85kgs is pretty normal unless you are very short. Also some people are heavy because of muscle and not fat so I think it depends on your body composition too. I don't have any problems with weight so I don't think you will.


----------



## Nightshadow (Sep 21, 2010)

No real response to your question as I dont have an opinion on that either way but I did want to wish you Happy Holidays man. Havent seen you since that one gathering more than a month ago, I hope when you return youll join us once again for a few more drinks! Have a great trip.


----------



## MaidenScotland (Jun 6, 2009)

Vetteguy said:


> If I am not mistaken most airlines now will charge overly large people for 2 seats if they are of a certain weight or more....I can't speak for the baggage because every airline is different but the one I fly limits me to each bag weighing 40kg or 50lbs.




Please do tell what airline lets you have a bag weighing 40KG that is over 80LB I will book with them next time save all my excess luggage charges


----------



## Moe78 (Oct 29, 2010)

I think that's for domestic US flights where you get such allowances.


----------



## MaidenScotland (Jun 6, 2009)

Moe78 said:


> I think that's for domestic US flights where you get such allowances.

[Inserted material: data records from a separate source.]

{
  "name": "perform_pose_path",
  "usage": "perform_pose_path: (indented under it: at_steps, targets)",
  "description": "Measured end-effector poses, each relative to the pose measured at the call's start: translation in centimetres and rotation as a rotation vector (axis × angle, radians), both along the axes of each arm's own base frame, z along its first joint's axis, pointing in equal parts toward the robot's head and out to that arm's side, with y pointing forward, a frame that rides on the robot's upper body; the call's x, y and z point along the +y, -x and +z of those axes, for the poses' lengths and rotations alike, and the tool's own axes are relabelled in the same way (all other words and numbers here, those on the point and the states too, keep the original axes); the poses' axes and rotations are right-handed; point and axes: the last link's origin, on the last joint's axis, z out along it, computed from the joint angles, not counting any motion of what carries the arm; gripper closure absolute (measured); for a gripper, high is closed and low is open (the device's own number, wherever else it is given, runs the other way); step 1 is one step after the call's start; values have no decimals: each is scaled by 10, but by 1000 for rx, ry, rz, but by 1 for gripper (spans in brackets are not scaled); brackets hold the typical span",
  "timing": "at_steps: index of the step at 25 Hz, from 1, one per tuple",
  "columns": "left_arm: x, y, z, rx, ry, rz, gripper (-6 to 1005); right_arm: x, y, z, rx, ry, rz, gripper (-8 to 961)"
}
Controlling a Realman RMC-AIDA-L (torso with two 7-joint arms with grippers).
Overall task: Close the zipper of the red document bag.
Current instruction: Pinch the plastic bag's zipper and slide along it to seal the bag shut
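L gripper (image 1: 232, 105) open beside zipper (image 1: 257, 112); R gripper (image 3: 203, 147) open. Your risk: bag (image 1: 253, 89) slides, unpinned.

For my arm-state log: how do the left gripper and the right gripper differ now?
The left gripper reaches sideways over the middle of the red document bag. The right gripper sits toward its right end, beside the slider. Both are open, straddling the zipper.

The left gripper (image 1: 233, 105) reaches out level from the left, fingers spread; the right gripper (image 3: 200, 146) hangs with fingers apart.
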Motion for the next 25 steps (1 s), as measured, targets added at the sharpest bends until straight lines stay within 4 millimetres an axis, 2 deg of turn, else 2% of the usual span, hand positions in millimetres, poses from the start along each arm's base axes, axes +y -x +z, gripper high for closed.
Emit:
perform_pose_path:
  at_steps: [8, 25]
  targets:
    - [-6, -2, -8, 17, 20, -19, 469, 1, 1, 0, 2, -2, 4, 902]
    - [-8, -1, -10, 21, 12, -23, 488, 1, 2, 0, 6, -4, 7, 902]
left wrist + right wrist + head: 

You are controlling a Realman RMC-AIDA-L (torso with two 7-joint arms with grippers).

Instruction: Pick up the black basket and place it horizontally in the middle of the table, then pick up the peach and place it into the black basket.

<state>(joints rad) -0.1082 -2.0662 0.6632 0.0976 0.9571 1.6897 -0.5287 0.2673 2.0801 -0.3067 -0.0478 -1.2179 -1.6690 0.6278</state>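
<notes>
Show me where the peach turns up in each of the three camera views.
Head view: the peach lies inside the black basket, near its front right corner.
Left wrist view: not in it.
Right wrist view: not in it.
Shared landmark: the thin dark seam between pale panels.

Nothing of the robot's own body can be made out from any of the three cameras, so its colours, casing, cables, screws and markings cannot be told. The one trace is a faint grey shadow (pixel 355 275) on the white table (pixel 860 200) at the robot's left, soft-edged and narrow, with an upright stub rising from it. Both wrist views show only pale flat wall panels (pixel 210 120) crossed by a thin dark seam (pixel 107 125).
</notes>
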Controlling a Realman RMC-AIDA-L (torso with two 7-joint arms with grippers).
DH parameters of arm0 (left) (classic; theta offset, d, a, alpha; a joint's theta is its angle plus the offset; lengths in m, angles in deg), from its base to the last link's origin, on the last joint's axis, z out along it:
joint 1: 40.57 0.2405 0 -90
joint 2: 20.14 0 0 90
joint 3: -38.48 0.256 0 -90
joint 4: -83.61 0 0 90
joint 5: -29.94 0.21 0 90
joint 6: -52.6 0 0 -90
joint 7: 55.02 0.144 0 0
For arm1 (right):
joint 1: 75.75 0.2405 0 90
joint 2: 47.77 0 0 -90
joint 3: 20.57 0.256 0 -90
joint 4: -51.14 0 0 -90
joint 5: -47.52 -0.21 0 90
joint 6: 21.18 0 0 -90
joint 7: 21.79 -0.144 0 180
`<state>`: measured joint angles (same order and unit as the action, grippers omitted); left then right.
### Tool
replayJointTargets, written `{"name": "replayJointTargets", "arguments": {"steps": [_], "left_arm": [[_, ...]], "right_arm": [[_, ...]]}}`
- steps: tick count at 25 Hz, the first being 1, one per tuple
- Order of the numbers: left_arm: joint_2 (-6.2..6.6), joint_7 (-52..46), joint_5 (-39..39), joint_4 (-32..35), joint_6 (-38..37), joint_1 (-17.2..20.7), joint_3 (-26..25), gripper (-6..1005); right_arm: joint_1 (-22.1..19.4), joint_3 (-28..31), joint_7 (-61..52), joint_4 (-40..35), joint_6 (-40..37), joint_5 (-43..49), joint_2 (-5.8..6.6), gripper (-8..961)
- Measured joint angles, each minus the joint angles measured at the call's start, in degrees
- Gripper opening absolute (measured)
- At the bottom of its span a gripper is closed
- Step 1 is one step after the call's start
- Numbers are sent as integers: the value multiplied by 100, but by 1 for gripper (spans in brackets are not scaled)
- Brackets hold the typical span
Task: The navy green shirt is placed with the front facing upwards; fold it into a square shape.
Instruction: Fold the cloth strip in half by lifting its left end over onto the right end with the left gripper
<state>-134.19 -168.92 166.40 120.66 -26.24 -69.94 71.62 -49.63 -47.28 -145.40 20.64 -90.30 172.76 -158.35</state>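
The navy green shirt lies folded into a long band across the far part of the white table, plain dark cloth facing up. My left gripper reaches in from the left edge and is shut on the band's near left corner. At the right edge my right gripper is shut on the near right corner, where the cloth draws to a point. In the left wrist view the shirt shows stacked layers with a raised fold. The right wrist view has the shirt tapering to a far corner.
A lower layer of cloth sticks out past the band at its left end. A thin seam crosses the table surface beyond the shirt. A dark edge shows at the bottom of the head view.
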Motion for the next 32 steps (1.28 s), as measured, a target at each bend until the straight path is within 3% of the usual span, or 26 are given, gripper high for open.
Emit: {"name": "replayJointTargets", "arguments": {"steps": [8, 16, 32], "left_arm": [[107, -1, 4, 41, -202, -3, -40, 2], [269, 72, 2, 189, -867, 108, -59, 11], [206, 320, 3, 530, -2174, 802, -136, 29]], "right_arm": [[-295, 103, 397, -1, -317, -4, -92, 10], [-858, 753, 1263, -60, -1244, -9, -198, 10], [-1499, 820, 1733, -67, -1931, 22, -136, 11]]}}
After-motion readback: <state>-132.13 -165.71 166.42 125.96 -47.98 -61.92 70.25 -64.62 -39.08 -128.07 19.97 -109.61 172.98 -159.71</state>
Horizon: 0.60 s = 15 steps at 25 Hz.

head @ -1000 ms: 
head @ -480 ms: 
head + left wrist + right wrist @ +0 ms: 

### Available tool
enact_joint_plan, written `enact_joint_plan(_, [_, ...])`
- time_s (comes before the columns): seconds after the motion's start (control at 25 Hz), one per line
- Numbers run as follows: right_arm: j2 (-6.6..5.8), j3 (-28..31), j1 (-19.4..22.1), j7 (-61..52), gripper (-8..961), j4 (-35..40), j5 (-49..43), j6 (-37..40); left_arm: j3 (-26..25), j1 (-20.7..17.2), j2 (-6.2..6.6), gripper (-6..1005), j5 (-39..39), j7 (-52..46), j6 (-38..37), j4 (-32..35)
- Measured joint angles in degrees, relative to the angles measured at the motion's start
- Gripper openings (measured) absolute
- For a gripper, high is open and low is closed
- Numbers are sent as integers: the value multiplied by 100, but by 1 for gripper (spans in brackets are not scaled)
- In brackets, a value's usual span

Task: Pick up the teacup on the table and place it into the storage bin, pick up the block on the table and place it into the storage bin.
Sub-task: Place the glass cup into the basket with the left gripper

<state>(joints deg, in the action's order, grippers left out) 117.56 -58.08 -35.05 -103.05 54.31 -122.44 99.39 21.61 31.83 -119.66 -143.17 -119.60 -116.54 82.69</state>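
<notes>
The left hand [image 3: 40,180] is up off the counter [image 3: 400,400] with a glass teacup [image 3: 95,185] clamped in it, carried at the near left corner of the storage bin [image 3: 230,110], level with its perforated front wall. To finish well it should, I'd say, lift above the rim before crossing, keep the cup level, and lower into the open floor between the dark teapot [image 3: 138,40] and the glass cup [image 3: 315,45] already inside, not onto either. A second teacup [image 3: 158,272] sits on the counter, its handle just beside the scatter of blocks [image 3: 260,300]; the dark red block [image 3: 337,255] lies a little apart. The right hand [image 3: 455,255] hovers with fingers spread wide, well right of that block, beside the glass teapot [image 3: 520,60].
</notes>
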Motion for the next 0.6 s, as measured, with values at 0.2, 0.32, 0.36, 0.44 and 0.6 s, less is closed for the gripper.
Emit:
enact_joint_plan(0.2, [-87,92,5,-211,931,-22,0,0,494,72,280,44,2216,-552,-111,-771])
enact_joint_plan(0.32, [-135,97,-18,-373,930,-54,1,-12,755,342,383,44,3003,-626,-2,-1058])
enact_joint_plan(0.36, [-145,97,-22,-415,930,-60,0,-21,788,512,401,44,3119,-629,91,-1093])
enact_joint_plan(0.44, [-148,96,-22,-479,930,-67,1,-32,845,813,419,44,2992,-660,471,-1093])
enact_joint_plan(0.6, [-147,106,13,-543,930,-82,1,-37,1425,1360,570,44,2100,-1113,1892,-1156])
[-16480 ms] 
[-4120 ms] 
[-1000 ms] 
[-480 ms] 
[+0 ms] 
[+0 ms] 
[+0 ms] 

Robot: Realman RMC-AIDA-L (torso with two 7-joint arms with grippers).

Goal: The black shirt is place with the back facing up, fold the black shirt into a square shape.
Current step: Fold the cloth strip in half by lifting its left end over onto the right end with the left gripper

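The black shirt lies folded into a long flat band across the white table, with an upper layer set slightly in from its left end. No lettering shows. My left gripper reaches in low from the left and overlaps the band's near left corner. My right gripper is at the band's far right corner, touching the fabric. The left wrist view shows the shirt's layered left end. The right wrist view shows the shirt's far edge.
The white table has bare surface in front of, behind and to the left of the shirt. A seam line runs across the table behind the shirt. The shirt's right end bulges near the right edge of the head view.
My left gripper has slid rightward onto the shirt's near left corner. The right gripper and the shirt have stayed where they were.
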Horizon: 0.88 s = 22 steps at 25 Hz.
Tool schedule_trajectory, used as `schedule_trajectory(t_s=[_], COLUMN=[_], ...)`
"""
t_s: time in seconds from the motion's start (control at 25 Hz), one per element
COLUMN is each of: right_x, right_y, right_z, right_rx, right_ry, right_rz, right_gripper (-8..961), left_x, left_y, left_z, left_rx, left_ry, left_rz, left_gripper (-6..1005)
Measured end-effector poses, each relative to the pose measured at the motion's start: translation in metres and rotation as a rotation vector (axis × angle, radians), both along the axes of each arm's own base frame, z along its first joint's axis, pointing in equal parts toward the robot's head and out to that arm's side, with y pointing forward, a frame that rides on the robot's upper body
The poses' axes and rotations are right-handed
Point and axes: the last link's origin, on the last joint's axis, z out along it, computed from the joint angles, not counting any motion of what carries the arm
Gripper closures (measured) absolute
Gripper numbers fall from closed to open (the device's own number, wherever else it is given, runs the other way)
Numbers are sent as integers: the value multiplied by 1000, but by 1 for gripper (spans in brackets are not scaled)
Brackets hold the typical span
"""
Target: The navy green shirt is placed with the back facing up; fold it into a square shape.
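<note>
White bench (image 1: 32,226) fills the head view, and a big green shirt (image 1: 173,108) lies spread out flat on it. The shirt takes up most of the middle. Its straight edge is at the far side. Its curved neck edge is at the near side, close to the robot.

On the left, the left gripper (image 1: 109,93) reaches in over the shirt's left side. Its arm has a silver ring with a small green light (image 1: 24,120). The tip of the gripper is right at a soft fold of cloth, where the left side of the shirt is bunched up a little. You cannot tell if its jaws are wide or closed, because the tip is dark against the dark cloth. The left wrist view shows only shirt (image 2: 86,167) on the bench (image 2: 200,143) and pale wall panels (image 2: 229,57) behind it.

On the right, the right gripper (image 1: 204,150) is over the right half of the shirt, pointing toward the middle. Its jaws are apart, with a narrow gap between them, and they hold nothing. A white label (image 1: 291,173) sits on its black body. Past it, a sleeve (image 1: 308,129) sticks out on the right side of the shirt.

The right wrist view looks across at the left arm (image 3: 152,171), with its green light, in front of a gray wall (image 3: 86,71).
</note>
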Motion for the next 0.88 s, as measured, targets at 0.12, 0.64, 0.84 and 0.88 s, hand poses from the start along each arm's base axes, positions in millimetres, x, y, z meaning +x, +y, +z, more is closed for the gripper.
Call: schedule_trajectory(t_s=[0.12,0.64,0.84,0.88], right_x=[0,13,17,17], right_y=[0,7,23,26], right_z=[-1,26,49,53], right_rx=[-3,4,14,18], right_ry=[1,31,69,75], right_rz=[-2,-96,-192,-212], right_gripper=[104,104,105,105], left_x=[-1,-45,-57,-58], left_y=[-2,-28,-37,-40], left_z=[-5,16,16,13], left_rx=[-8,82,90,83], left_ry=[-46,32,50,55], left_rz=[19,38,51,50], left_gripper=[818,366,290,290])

I would have thought that amount in one suitcase would be against health and safety.. who the heck could lift that amount?


----------



## Moe78 (Oct 29, 2010)

body builders maybe 

mind you i just noticed he said 40kgs or 50lbs BUT 50lbs is about 22kgs so maybe he meant a TOTAL of 40kgs which is just about right in US allowances I think.


----------



## Thunderbird1 (Sep 13, 2010)

Would love to mate as you are very good company, I have had to work hard as i need some time off to return to UK, Hope you and yours enjoy your festive holiday and we will meet up after my return on the 9th.


----------



## Vetteguy (Jan 3, 2010)

MaidenScotland said:


> Please do tell what airline lets you have a bag weighing 40KG that is over 80LB I will book with them next time save all my excess luggage charges


SORRY....It's 20kg or 50lbs....I'm American and I haven't quite gotten used to the whole metric thing.....LOL


----------



## M123 (Aug 14, 2009)

Emirates give you 30kg and 40kg if Business or silver

Kenya also give you 40 kg


----------



## pamela0810 (Apr 5, 2010)

It also depends on the sectors you fly. If you are flying long haul, you are entitled to a larger baggage allowance, however, each piece of luggage must not weigh more than 30kgs as per the Airline Safety Standards.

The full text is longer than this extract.